Samuel Huntington got it wrong, at least when it comes to art. Civilizations don't clash, but share and mutually inspire. So argues "Beyond Orientalism," an exhibition opening on July 25 at the Islamic Arts Museum Malaysia (IAMM) in Kuala Lumpur, www.iamm.org.my. The show examines Islamic art's impact on Western artists, highlighting how Islamic calligraphy, tile designs, and geometrical motifs pop up in the most unlikely places, from Tiffany lamps — some of which drew on 16th century Persian works — to the art of M.C. Escher, whose elaborate drawings of endless staircases and interlocking patterns were apparently inspired by Islamic designs.
Although the debt owed to Islamic art by painters like Henri Matisse and Paul Klee is well documented, Muslim influence on Western aesthetics began far earlier, says the curator of "Beyond Orientalism," Lucien de Guise. The Muslim domination of Spain between the 8th and 15th centuries enabled the transmission of advanced artistic and architectural techniques — as well as great accomplishments in music, science, philosophy and even cuisine. Until the industrial era, when interest in Islamic arts declined in the West, "Europeans were totally in awe of Islamic art," argues de Guise. "They couldn't get enough of it."
Bringing marginalized or forgotten traditions to light is something of an IAMM speciality. "Faith and Power," an exhibit on women in Islam earlier this year, unearthed the history of Muslim women as fighters, rulers and scholars.

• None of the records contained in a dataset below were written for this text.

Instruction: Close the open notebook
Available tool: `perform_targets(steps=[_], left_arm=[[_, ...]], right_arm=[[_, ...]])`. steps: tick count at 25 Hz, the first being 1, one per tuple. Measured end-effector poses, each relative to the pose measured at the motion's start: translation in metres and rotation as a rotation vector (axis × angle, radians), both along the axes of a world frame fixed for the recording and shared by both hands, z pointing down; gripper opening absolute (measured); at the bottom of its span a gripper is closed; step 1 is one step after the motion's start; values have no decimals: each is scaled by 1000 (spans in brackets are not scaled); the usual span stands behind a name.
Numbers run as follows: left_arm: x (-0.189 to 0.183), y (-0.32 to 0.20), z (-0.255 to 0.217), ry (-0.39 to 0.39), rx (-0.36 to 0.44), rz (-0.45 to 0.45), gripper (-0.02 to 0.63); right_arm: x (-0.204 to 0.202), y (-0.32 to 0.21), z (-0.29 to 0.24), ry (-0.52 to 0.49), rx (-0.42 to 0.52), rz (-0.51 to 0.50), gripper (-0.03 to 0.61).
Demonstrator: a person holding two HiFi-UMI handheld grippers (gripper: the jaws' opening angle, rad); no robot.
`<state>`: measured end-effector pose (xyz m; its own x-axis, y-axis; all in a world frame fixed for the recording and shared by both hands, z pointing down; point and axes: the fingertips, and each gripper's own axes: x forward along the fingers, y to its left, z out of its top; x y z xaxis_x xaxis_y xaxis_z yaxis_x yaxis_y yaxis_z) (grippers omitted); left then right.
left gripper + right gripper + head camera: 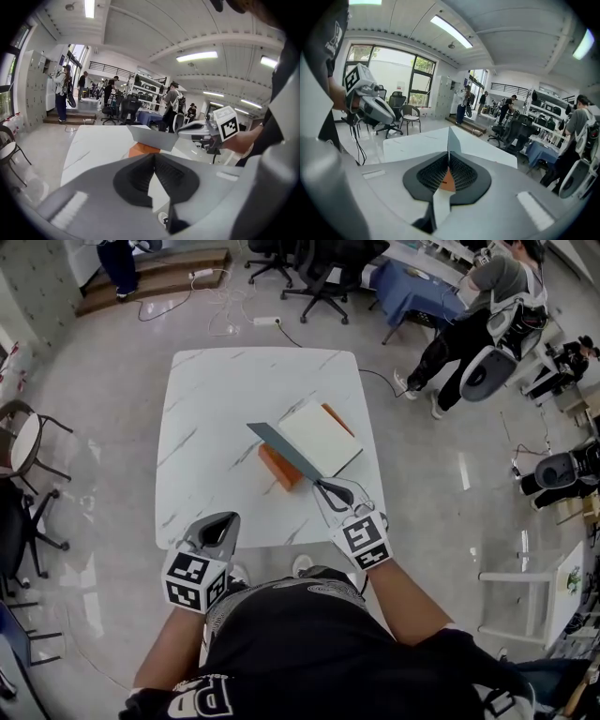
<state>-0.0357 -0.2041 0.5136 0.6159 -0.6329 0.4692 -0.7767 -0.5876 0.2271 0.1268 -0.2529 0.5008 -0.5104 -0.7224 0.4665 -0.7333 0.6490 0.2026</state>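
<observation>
**A:** What is the head view giving us?

**B:** The notebook [319, 437] is lying open, right of centre on the white table [216, 399], with its white page facing up. The grey cover [286, 448] is standing tilted above the orange back. The right claw [324, 487] is reaching in from the lower right and meeting the cover's near corner. The left claw [217, 523] is hovering over the table's near edge, apart from the notebook.

**A:** And the left gripper view?

**B:** It is showing what the head view is not: that claw's jaws are lying together with nothing between them. Beyond them, the lifted cover is rising on the right.

**A:** The right gripper view?

**B:** Here the cover is running edge-on straight into the jaws, which are pinching it, almost fully together. Orange is showing just behind them.

**A:** Any room to move?

**B:** Bare marble is stretching left of the notebook. The table's right edge is sitting near the page, and office chairs [319, 277] are standing well beyond the far edge.
</observation>
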Motion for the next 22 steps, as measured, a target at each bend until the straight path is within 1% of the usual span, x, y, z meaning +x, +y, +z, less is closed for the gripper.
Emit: perform_targets(steps=[6,12,17,22], left_arm=[[10,-1,2,-12,-11,-26,58],[27,-5,-3,-14,-2,-31,58],[40,-5,-2,-21,-6,-39,58],[43,-7,-3,-24,2,-60,58]], right_arm=[[27,-17,-12,-113,-19,43,12],[53,-36,-20,-237,-53,86,13],[73,-49,-20,-275,-59,102,12],[87,-60,-17,-314,-80,118,13]])
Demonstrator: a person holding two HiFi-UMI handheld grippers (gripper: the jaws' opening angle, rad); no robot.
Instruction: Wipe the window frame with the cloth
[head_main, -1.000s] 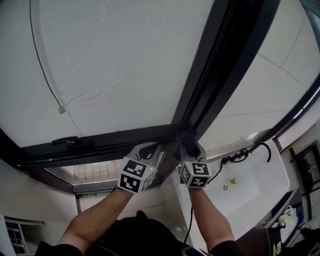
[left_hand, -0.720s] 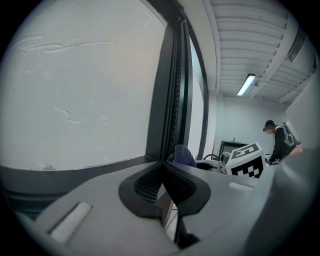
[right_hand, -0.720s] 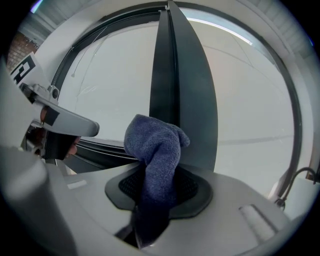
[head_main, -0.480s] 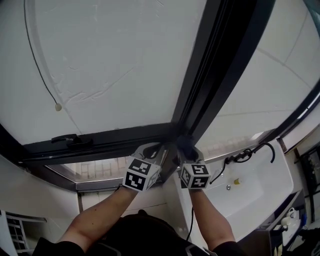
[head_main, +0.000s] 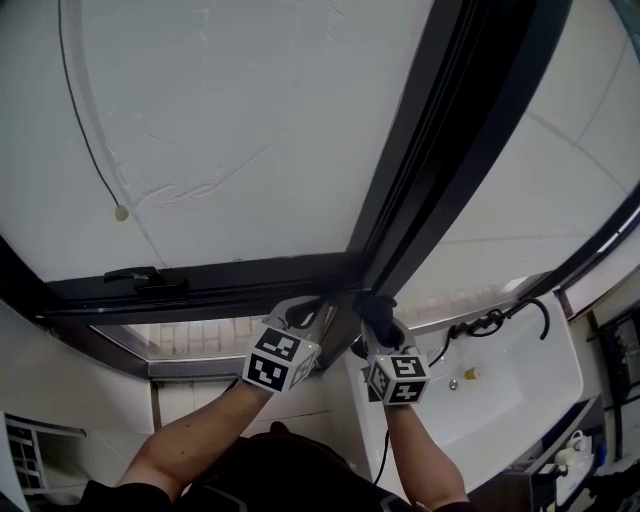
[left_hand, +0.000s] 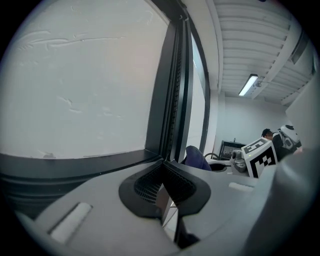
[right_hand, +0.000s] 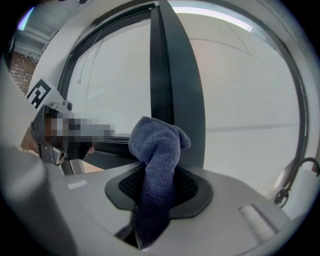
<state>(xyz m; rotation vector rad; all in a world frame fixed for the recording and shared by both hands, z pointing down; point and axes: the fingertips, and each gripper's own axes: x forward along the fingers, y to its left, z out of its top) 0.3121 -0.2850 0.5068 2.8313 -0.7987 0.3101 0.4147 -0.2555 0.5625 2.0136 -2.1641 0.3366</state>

On the wall at the exhibit's close, a quote from Megawati Sukarnoputri, who in 2001 became Indonesia's first female President, read: "It appears that I am considered to be a housewife? What's wrong with that? It does not mean a housewife does not understand politics."
The museum itself, opened by the Malaysian government 10 years ago, focuses not so much on Islam's traditional heartland in the Middle East as on its Asian domains, the works of which are often overlooked in Islamic-art collections. Among the IAMM's standouts is a rare 19th century Koran, made for a Malay sultan with lashings of gold illumination. Precious, too, are the Chinese calligraphic wall scrolls with Koranic quotations — not merely because paper scrolls rarely last, but because so many were buried by fearful Muslims or destroyed by Maoists during the Cultural Revolution. Several are testimony to the fusion of Chinese and Islamic artistic traditions, bearing inscriptions that from a distance look like the traditional Chinese characters meaning "long life" but turn out to be Koranic inscriptions when viewed up close.
The IAMM is a gorgeous monument to the porous qualities of Islamic culture. With its elegant restaurant, storytelling sessions for children and calligraphy workshops, the museum is a neat expression of Islam Hadhari, or "civilizational Islam," Malaysian Prime Minister Abdullah Badawi's campaign to promote a moderate, modern version of the faith. Designed by Italian and Malaysian architects, the building is a bright, white and sleek place, with fountains, courtyards and a huge inverted gold-and-white dome hanging from the ceiling. "We wanted natural light, to make the place seem open and inviting, especially for non-Muslims," says de Guise. There, civilizations are far from clashing. Instead, they gently nestle up against one another, surprising and delighting as they do so.